I have just finished 'White fang', yes it struck me as allegorical, but there were also times when I felt pandered to, as though he was writing more what he thought his audience wanted to hear than what he necessarily believed himself.


----------



## Megan Pearson

Olly Buckle said:


> I have just finished 'White fang', yes it struck me as allegorical, but there were also times when I felt pandered to, as though he was writing more what he thought his audience wanted to hear than what he necessarily believed himself.



Quite possibly true. He wrote his dog stories in ten-minute spurts with gallons of coffee trying to raise the money to get of Alaska, or so I seem to remember. I don't think he liked doing what he did for a living. I last read it...fifteen years ago? I don't like mushy stories but twice I've read _White Fang_ and neither time did I escape the ending without bawling. (How embarrassing!) Whether or not he believed what he wrote, the essence of that story really spoke to me. I'd like the essence of what I write to really speak to people too, although I'm okay if they don't end up sobbing. (It was a happy sort-of thing and is kind-of difficult to explain.)


----------



## JustRob

I think life, not books, inspired my writing. As for my style of writing, if I could identify one then I might be able to guess how I acquired it, but no conscious process has ever been involved to my knowledge, so equally I can't identify any conscious influences. In fact the one clear characteristic of my writing lies in its essentially unconscious origins apparently.
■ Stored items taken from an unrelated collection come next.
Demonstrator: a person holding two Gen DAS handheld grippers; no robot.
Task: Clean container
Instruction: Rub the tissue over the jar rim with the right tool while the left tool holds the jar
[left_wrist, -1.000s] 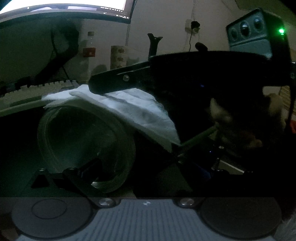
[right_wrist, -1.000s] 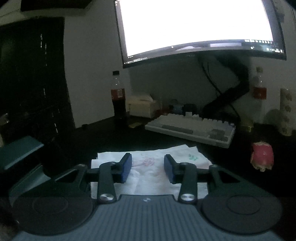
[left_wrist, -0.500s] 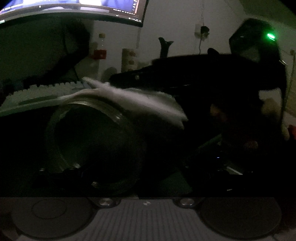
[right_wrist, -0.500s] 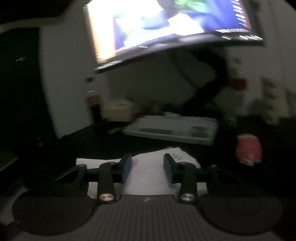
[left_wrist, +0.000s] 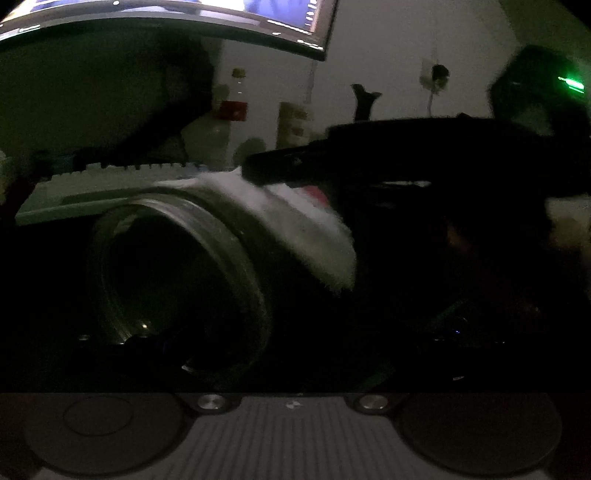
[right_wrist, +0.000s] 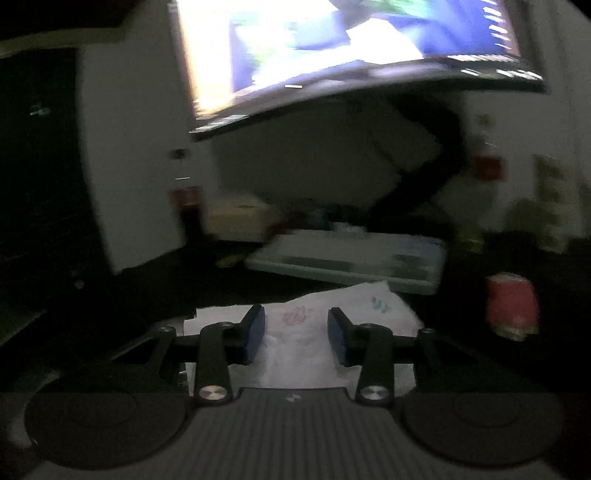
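Note:
A clear round container (left_wrist: 177, 273) lies on its side in the left wrist view, its mouth facing the camera, held up close by my left gripper (left_wrist: 173, 343), whose fingers are lost in the dark. A white tissue (left_wrist: 306, 236) is draped over the container's upper right side. My right gripper (left_wrist: 280, 170) reaches in from the right and presses on the tissue. In the right wrist view the right gripper (right_wrist: 296, 334) has its blue pads apart with the tissue (right_wrist: 317, 336) under and between them.
A pale keyboard (right_wrist: 351, 258) lies on the dark desk behind, under a lit curved monitor (right_wrist: 351, 48). A red crumpled object (right_wrist: 511, 306) sits at the right. Cola bottles (left_wrist: 234, 107) and a patterned roll (left_wrist: 293, 123) stand by the wall.
The container has turned and come closer to the left camera. The tissue and right gripper have slid right along the container's top. The right view has tilted and blurred.

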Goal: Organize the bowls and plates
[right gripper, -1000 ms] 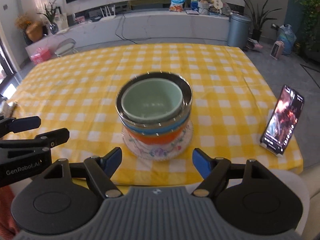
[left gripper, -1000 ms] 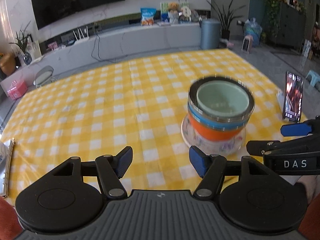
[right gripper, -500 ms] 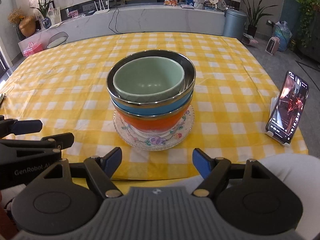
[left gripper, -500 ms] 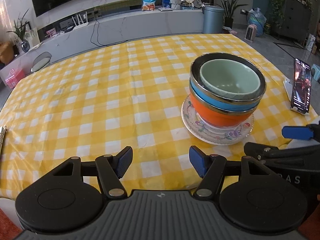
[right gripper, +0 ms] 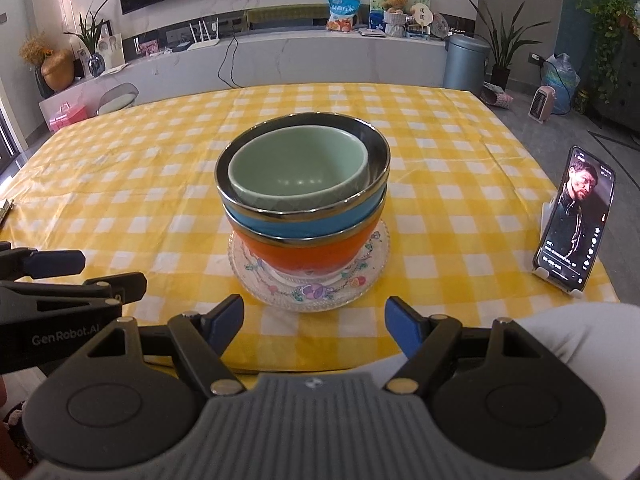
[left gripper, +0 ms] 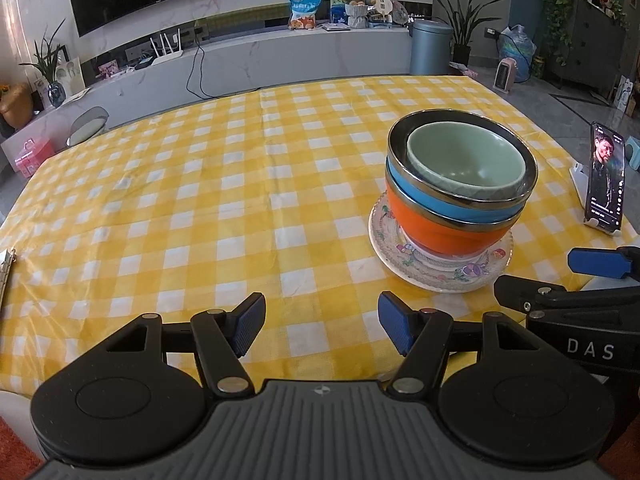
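A pale green bowl (right gripper: 298,172) sits nested in a blue steel-rimmed bowl (right gripper: 304,222), which sits in an orange bowl (right gripper: 308,254). The stack stands on a floral glass plate (right gripper: 308,294) near the table's front edge. In the left wrist view the stack shows at right: green bowl (left gripper: 466,162), blue bowl (left gripper: 452,206), orange bowl (left gripper: 444,232), plate (left gripper: 440,274). My left gripper (left gripper: 321,324) is open and empty, left of the stack. My right gripper (right gripper: 315,322) is open and empty, just in front of the plate.
A yellow checked tablecloth (left gripper: 200,200) covers the table. A phone on a white stand (right gripper: 574,220) stands at the right edge, also in the left wrist view (left gripper: 604,184). A metal object (left gripper: 6,276) lies at the left edge. A person's light-clothed leg (right gripper: 560,344) is at right.
Both grippers have pulled back and lowered toward the table's front edge, so the bowl stack looks farther and more side-on. The stack has not moved. Both stay open.
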The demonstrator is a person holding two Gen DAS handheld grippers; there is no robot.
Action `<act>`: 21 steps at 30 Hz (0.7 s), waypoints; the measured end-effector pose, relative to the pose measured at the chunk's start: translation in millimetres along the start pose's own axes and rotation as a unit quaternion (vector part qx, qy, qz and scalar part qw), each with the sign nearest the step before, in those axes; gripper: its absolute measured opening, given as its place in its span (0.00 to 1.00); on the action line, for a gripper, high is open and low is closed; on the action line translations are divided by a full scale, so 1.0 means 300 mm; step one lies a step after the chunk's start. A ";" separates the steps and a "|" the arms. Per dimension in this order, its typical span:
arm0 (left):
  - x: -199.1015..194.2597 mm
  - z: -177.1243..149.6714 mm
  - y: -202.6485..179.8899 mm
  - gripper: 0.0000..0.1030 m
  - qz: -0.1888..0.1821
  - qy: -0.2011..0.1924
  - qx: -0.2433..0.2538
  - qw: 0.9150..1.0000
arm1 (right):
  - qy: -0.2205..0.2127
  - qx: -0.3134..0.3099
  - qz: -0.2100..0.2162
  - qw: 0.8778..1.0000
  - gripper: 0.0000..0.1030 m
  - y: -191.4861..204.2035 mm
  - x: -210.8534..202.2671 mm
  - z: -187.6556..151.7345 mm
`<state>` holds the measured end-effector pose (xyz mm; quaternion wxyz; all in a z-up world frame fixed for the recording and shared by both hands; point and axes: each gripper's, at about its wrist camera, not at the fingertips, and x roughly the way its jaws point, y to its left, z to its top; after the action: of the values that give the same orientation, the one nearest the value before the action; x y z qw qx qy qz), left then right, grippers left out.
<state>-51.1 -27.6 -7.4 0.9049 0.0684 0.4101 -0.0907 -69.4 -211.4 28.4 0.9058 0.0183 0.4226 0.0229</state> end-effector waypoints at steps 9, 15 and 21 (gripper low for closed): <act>-0.003 0.002 -0.001 0.74 0.001 0.001 0.001 1.000 | -0.003 -0.001 0.001 1.000 0.74 0.000 0.003 -0.003; -0.006 0.001 -0.001 0.74 0.003 0.000 0.001 1.000 | -0.006 -0.001 0.005 1.000 0.74 0.000 0.003 -0.006; -0.006 0.001 0.000 0.74 0.003 0.000 0.000 1.000 | -0.006 -0.002 0.008 1.000 0.74 0.001 0.004 -0.007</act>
<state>-52.1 -27.5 -5.7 0.9052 0.0698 0.4099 -0.0884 -70.2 -210.9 26.0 0.9082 0.0201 0.4170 0.0304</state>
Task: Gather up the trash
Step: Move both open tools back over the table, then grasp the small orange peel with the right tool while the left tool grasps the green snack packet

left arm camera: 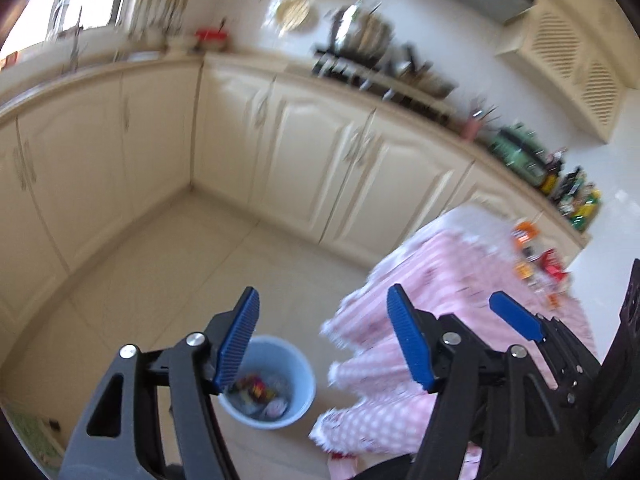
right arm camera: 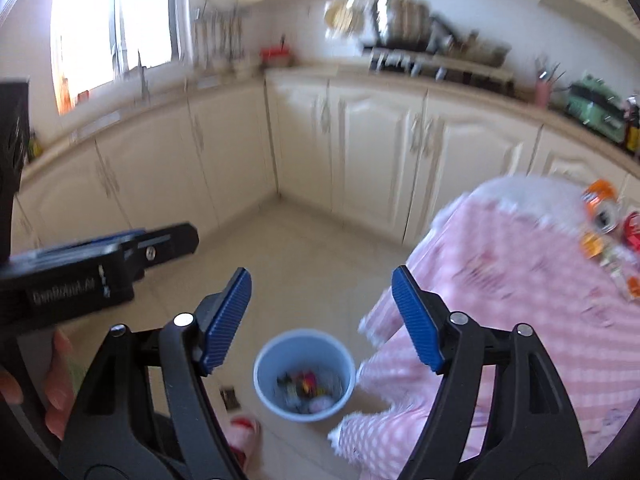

A well written book is so transparent that the reader only experiences the story within it without noticing how it got into their mind. Therefore I wouldn't want to write in a style that I could remember ever reading because to remember that style would imply that that book had failed in its objective of being transparent. It's like asking someone what the most inspiring window was that they ever looked through. 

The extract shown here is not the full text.